As recently as this past Monday, commentators were grumbling that the FDIC is moving too slowly in pursue claims against former directors and officers of failed banks. The FDIC has responded in dramatic fashion with a March 16, 2011 lawsuit filing in the Western District of Washington against three former Washington Mutual executives, as well as two of the executives’ wives.
According to news reports (here), the lawsuit seeks damages of as much as $900 million. The media stories also suggest that there is an agreement by WaMu’s outside directors to pay $125 million to settle claims by the FDIC is pending approval. A copy of the FDIC’s recent complaint against the WaMu executives and their wives can be found here.
WaMu’s September 2008 failure (about which refer here), represents by far the largest bank failure in U.S. history.
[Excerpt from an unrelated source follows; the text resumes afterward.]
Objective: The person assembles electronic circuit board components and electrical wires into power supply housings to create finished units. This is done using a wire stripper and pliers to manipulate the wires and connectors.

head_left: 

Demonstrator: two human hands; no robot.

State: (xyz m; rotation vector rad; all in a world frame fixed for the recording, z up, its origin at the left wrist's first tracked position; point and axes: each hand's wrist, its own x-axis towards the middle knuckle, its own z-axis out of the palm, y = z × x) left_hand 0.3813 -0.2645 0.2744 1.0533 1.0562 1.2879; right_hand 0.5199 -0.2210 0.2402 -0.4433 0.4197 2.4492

The events surrounding its failure have already been the subject of extensive litigation, not the least of which is a pending securities class action lawsuit filed on behalf of WaMu’s shareholders, which, as noted here, survived a renewed motion to dismiss after the lead plaintiffs amended their complaint.
The FDIC filed its recent lawsuit in its capacity as WaMu’s receiver. The lawsuit names as defendants WaMu’s former CEO, Kerry Killinger, its former President and COO, Stephen Rotella, and its chief of home lending, David Schneider. In a rather unusual twist that shows just how aggressively the FDIC may be prepared to get in pursuing these claims, the complaint also names Killinger’s wife, Linda Killinger, and Rotella’s wife, Esther as explained below.
The complaint asserts claims against the three executives for Gross Negligence, Ordinary Negligence and Breach of Fiduciary Duty.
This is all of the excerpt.